Scientists at the Imperial College London have developed a software which creates virtual 3D hearts by replicating the real organ and predicts the time of heart failure.
The artificial intelligence heart, which is created after analyzing MRI images of a patient's heart and his/her blood tests, automatically learns the features and predicts the time of the organ's failure. The software has been demonstrated to have an accuracy of about eighty percent.

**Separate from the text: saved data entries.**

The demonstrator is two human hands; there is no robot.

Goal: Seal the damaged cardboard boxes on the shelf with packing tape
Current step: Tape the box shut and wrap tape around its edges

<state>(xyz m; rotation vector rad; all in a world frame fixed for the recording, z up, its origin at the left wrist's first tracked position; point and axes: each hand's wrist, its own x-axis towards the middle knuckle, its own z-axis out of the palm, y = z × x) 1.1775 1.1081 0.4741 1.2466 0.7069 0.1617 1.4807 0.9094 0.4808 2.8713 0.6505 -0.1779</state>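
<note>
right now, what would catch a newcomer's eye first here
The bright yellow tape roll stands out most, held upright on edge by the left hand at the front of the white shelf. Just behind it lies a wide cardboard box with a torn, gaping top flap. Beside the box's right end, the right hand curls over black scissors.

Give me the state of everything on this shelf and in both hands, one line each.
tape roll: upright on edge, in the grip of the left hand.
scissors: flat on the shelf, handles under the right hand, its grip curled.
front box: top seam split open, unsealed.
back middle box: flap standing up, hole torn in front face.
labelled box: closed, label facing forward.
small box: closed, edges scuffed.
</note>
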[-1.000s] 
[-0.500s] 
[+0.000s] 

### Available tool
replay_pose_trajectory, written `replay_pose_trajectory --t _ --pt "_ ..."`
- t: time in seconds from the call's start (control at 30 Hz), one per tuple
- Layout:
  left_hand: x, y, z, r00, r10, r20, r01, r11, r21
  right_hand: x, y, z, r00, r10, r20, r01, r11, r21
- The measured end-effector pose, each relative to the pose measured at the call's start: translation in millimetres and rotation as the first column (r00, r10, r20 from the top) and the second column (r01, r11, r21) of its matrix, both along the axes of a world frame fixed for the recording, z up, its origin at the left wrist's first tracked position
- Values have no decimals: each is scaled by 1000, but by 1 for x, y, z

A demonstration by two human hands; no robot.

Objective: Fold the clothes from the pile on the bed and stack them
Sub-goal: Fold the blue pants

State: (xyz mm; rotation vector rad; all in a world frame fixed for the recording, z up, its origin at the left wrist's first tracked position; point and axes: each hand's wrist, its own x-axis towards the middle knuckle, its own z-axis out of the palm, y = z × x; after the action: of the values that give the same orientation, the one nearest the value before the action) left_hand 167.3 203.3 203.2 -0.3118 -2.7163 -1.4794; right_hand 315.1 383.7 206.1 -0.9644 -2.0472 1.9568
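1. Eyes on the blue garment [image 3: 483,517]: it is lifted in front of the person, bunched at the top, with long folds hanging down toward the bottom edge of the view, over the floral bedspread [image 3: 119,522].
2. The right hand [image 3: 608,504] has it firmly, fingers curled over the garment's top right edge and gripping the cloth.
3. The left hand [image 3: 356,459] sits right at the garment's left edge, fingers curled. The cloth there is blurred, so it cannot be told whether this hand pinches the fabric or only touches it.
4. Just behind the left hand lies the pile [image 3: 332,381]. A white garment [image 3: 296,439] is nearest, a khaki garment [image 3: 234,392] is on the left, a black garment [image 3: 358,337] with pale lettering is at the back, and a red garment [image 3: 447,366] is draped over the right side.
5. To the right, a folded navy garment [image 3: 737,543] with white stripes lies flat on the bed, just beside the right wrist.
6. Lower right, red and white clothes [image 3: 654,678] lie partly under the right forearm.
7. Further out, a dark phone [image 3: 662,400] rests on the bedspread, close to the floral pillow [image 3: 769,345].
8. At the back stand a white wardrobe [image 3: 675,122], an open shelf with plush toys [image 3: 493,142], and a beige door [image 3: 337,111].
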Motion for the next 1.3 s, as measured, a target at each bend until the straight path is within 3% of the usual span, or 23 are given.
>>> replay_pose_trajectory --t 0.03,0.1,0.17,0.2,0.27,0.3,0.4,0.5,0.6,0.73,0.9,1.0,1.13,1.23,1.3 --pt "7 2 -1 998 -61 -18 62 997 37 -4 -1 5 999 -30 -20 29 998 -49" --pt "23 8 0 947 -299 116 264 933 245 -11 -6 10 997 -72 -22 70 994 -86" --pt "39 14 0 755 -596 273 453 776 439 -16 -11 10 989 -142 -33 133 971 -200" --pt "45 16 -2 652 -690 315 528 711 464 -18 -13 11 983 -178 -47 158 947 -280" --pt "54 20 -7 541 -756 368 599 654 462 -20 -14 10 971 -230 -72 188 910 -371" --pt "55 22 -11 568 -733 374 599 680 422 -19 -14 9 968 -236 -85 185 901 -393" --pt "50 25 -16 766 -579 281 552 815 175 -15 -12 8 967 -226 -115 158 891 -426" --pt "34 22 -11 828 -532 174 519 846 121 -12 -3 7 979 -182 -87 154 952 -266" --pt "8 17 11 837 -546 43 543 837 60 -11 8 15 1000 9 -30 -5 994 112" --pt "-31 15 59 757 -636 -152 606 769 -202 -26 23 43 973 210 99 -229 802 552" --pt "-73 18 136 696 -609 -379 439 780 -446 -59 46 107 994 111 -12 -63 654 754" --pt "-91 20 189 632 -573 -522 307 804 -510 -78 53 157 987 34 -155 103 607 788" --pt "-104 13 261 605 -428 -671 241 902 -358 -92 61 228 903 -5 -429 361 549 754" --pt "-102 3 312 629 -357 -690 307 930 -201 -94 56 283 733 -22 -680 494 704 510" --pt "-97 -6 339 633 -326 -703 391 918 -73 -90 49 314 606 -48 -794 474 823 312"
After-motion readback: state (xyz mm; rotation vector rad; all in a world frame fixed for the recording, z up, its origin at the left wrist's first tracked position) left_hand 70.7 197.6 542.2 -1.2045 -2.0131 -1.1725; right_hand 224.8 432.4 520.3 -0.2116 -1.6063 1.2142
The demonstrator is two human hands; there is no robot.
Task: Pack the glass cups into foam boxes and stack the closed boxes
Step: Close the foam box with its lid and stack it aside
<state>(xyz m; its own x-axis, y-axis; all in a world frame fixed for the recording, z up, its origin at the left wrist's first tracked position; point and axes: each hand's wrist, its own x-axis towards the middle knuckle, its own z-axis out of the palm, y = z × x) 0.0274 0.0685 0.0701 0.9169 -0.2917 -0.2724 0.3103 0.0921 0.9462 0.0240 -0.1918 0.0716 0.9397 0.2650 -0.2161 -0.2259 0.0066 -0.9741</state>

The technology has been tested on patients with pulmonary hypertension, a condition which leads to heart failure if not treated appropriately and in time. However, the type of required treatment depends on predicting which risk group (high or low) patients fall into. The results of the new study show that this machine learning technique is faster and more accurate at making predictions than current methods.
Dr. Declan O'Regan, the lead author of the study from the MRC London Institute of Medical Sciences (LMS) at the Imperial College London, said that this is the first time computers have interpreted heart scans to accurately predict the life of patients. The scientists say this technology could transform the way doctors treat patients and can also be used on patients with other types of heart diseases.
Pulmonary Hypertension
There are around 7000 victims of pulmonary hypertension in the UK. The condition is characterized by high pressure in vessels that supply blood to the lungs. The disease puts strain on the right side of the heart causing progressive damage over time, and ultimately leading to heart failure if not treated. A maximum of one-third of patients die within five years of diagnosis.
Treatment for pulmonary hypertension, which includes medication to allow a more easy blood flow through the lungs, helps patients to live longer. The present treatment methods, in contrast with the new method, include time-consuming measurements of heart function by hand to identify patients at greatest risk of deteriorating.
The team of researchers plan to test the software on patients from different hospitals to verify the findings.